Was kostet ein Whirlpool im Monat?
Bei 0,38 €/kWh (Beispielwert September 2026) kostet ein aufblasbarer Whirlpool mit Thermodeckel rund 115 € im Sommer und 146 € im Winter. Ohne Abdeckung sind es 167 bis 214 €, eine gut isolierte Hartschale kommt mit 80 bis 100 € aus. Dazu kommen Wasser, Chemie und Filterkartuschen mit grob 15 bis 25 € im Monat.
Wie viel Chlor auf 1000 Liter Wasser?
Für einen Zielwert von 3 mg/l brauchst du auf 1.000 Liter rund 3 Gramm reines Chlor. Das entspricht etwa 5,4 g Chlorgranulat mit 56 % Wirkstoff oder rund 3,3 g Chlortabletten mit 90 % – also gut einem gestrichenen Teelöffel Granulat. Immer erst in Wasser auflösen, die Herstellerangabe auf der Packung geht vor, und vor dem Baden nachmessen (Zielbereich 1 bis 3 mg/l freies Chlor, pH 7,0 bis 7,4).
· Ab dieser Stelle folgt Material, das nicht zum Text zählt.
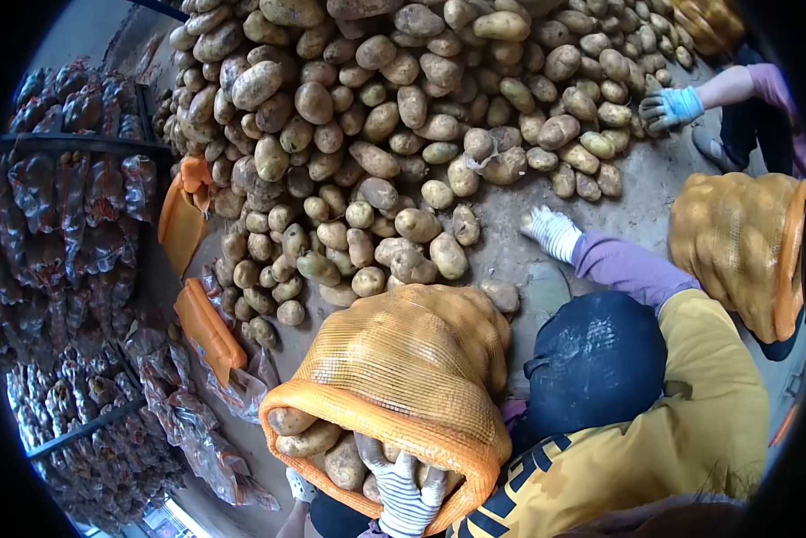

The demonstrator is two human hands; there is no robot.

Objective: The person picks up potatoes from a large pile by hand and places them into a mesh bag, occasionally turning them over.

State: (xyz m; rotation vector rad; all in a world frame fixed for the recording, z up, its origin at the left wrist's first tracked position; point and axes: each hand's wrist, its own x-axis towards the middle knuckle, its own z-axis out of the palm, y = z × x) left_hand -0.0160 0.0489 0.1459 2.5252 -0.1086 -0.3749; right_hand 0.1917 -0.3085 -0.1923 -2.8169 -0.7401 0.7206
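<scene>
An orange mesh sack full of potatoes lies in front of me, its folded mouth facing me. My right hand, in a striped glove with greyish fingers, reaches over the near rim into the mouth. Its spread fingers rest against the potatoes inside. Low on the left, my left hand, in a pale spotted glove, is beside the sack's lower rim. Its fingers are partly hidden there.
A big heap of potatoes covers the floor ahead. Close on my right bends a person in a dark cap, one gloved hand near the heap. Another filled sack and gloved hand are farther right. Plastic-wrapped bundles line the left.
</scene>
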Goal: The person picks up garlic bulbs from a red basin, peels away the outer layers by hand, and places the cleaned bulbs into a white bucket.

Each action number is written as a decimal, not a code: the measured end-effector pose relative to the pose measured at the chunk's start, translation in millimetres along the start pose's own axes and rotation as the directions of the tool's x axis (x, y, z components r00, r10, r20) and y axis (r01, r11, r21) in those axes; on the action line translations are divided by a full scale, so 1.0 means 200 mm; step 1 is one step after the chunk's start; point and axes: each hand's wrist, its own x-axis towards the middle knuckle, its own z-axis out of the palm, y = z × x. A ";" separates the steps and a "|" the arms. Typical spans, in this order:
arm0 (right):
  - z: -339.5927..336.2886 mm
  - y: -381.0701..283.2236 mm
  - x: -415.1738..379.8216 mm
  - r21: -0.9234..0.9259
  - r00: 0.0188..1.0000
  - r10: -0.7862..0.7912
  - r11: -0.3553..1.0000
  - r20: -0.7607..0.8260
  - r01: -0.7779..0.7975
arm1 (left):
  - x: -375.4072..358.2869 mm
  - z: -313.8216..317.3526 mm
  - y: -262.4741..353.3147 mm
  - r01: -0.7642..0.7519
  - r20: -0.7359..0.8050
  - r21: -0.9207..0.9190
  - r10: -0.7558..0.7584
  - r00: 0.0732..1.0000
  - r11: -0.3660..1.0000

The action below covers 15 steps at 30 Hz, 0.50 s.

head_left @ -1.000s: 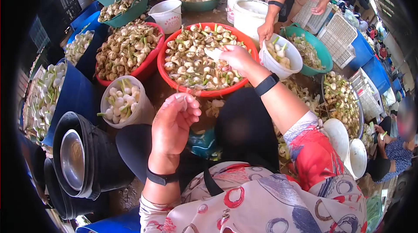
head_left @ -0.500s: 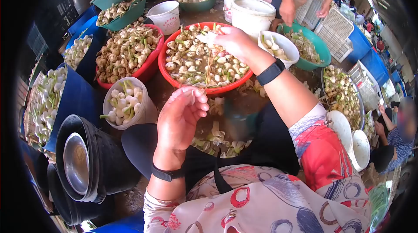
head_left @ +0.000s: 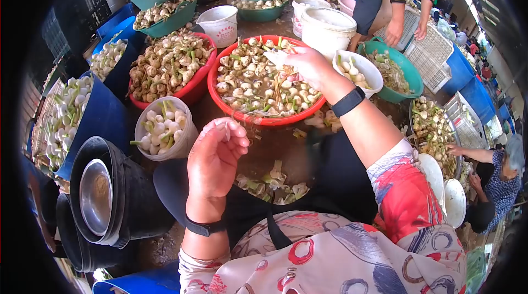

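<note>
My left hand (head_left: 216,154) is raised near the close rim of a red basin (head_left: 214,95), palm turned sideways, fingers half curled and apart. Thin pale scraps blur near its fingertips. Over the right part of the basin my right hand (head_left: 309,67) reaches with fingers stretched out. A bright white patch shows at its fingertips; what it is I cannot tell. Garlic bulbs (head_left: 250,82) with short green stems lie in murky water in the basin. Left of it, a white bucket (head_left: 188,139) holds cleaner white garlic bulbs (head_left: 163,129).
A second red basin (head_left: 207,71) is heaped with unpeeled garlic. Black buckets (head_left: 144,206) stand at left. Behind are white buckets (head_left: 329,33) and stacked green basins (head_left: 165,22). Another person's hand (head_left: 394,31) is over a green basin (head_left: 410,71). Peelings (head_left: 275,181) litter the floor.
The view has shifted, so most things sit slightly further right and lower. My left hand is lower and further from the red basin. My right hand stays over the basin.
</note>
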 end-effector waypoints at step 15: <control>-0.07 -0.02 -0.13 0.047 0.996 0.050 0.998 -0.080 -0.046 | 0.01 0.10 -0.09 0.110 -0.026 0.083 -0.108 0.994 0.990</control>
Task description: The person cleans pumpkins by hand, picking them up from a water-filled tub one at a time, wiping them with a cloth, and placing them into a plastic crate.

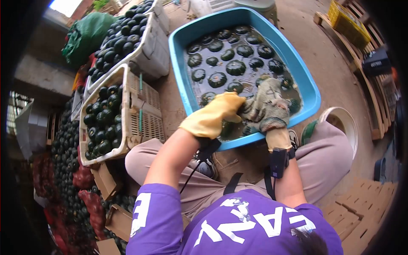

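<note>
A large blue tub (307, 78) holds murky water with several dark green squashes (236, 67) floating in it. My left hand (214, 114), in a yellow rubber glove, is over the tub's near side, its fingers curled and its thumb bent toward my right hand. One squash (234, 87) floats just beyond its fingertips. My right hand (267, 104) wears a grey, soiled knit glove over a yellow one. Its fingers bend down toward the water close to my left hand. Whatever lies between the two hands is hidden by the gloves.
Left of the tub stand white plastic crates (144, 123) full of squashes, with a green sack (85, 36) behind. More squashes and red net bags (91, 208) lie farther left. Wooden pallets (369, 85) and a yellow crate (346, 23) are at right; cardboard (361, 208) lies lower right.
</note>
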Demonstrator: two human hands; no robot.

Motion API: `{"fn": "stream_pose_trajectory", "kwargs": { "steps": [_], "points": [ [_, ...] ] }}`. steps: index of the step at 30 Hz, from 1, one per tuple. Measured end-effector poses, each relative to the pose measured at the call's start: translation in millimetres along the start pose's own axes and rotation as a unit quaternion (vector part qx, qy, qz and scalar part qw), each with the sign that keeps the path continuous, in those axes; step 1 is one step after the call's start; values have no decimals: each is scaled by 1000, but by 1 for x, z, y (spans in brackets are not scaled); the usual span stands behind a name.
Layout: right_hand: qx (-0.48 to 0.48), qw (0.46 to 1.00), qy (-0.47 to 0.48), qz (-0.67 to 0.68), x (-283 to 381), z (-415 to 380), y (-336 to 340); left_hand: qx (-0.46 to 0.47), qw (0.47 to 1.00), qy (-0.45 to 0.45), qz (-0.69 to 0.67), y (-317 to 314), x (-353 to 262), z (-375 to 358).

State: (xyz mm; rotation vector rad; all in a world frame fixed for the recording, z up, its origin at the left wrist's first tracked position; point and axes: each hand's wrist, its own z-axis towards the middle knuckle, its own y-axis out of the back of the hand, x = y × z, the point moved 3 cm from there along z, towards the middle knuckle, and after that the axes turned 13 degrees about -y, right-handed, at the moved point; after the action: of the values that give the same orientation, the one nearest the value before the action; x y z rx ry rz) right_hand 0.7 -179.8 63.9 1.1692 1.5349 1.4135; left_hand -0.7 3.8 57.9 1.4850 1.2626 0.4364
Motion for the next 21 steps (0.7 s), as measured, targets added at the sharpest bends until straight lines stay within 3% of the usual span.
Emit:
{"fn": "stream_pose_trajectory", "kwargs": {
  "steps": [1,4,6,8,10,11,12,14,15,16,17,18,20,21],
  "points": [
    [-20,999,10,22,-12,0,-24,157,986,30,43,-20,11,34],
    [-43,997,21,56,-37,20,-77,98,992,63,43,-82,39,49],
    [-50,996,11,67,-45,39,-95,50,993,103,-8,-48,20,13],
    [-50,996,9,70,-48,50,-107,-94,989,16,-111,-47,39,14],
    [-43,997,8,63,-50,55,-124,-2,901,134,-413,-37,62,29],
    [-34,998,8,56,-51,58,-135,-86,725,202,-652,-21,33,12],
    [-22,998,10,50,-52,62,-153,-191,738,115,-637,-10,33,1],
    [27,999,37,-2,-65,79,-216,-313,672,61,-668,40,-37,-30],
    [-118,963,191,152,-62,17,-205,-342,744,152,-553,27,-29,-16],
    [-121,961,196,150,-47,28,-169,-363,795,239,-423,19,-23,1],
    [-69,990,69,104,-31,64,-118,-352,792,269,-420,18,-34,0],
    [-12,996,-63,57,-26,75,-73,-296,780,242,-494,42,-59,-25],
    [-67,973,48,216,-12,34,13,-329,848,200,-364,38,-70,-30],
    [-191,953,74,222,-20,51,-19,-312,835,200,-407,39,-73,-34]
  ]
}}
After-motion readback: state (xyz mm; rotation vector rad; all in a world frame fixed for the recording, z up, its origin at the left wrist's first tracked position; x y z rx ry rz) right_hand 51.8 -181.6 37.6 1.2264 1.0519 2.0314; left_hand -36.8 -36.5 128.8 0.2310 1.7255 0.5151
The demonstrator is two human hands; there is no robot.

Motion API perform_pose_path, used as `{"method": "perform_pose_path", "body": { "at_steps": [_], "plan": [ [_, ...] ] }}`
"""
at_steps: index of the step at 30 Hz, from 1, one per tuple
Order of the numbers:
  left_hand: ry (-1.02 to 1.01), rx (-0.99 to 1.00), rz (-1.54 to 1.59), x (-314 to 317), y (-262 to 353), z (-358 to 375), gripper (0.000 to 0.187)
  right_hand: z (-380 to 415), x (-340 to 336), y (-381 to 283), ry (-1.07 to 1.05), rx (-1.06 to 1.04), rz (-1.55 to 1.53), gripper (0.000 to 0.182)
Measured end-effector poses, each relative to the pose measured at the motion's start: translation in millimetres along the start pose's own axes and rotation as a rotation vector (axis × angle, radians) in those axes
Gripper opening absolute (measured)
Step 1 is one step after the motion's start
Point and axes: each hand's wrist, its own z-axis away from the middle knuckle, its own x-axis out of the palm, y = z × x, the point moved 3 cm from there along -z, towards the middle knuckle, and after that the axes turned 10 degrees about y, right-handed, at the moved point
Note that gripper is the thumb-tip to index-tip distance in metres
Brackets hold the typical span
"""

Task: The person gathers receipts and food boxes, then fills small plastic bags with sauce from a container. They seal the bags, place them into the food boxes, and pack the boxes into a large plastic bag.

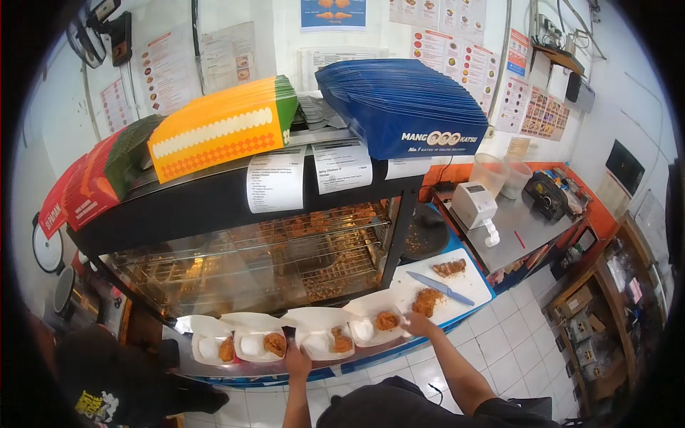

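- Fingers of our left hand (297, 360) are too small to read; its grip we cannot tell, touching a dark object by the boxes (319, 344).
- Our right hand (417, 324) rests at the cutting board (471, 284) edge, near fried chicken (426, 302); grip unclear.

You get a bright, evenly lit view with soft shadows; fisheye distortion bends the edges, a black vignette rings the frame, and fine detail blurs.

Four open food boxes (319, 342) in a row along near worktop (371, 353) edge; left hand (296, 360) at third box; right hand (419, 324) beside cutting board (467, 285); knife (440, 288) on board.
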Motion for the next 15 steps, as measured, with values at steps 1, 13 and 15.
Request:
{"method": "perform_pose_path", "body": {
  "at_steps": [1, 13, 15],
  "plan": [
    [0.043, 0.056, 0.040, -1, -1, 2, 0.034, -13, -35, -22, 0.061, 0.019, -0.010, 0.049],
    [0.000, 0.126, 0.125, -33, -20, 28, 0.032, -89, -373, -309, 0.943, -0.408, -1.087, 0.017],
    [-0.009, 0.130, 0.197, -45, -24, 30, 0.032, -90, -372, -313, 0.841, -0.456, -1.131, 0.017]
  ]
}}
Sollte man den Whirlpool durchlaufen lassen?
Wenn du täglich oder jeden zweiten Tag badest: ja. Zwei Tage Warmhalten kosten rund 7,60 €, ein kompletter Neustart von 15 auf 37 °C rund 8,75 €. Der Break-even liegt bei knapp zwei bis drei Tagen Pause. Badest du nur einmal pro Woche oder seltener, ist Abschalten klar günstiger – du musst dann nur einplanen, dass das Aufheizen 12 bis 20 Stunden dauert.
Lohnt sich ein Whirlpool im Winter?
Nutzen ja, Kosten nein. Im Winter steigt der Verbrauch um rund 25 bis 30 % gegenüber dem Sommer, weil die Temperaturdifferenz zur Außenluft größer ist: aus 115 € im Monat werden 146 €. Ohne Thermodeckel und Isoliermatte solltest du einen aufblasbaren Pool im Winter gar nicht erst betreiben – dann drohen nicht nur 200 € plus im Monat, sondern auch Frostschäden an Pumpe und Schläuchen.
Wie viel kostet die Erstbefüllung?
Zwei Posten: Das Wasser selbst schlägt bei 900 Litern mit rund 4 Euro zu Buche. Das Aufheizen von etwa 12 °C Leitungswassertemperatur auf 37 °C braucht rund 26 kWh und kostet damit knapp 10 Euro. Zusammen also etwa 14 Euro pro Befüllung – und rund einen Tag Geduld, bis das Wasser warm ist.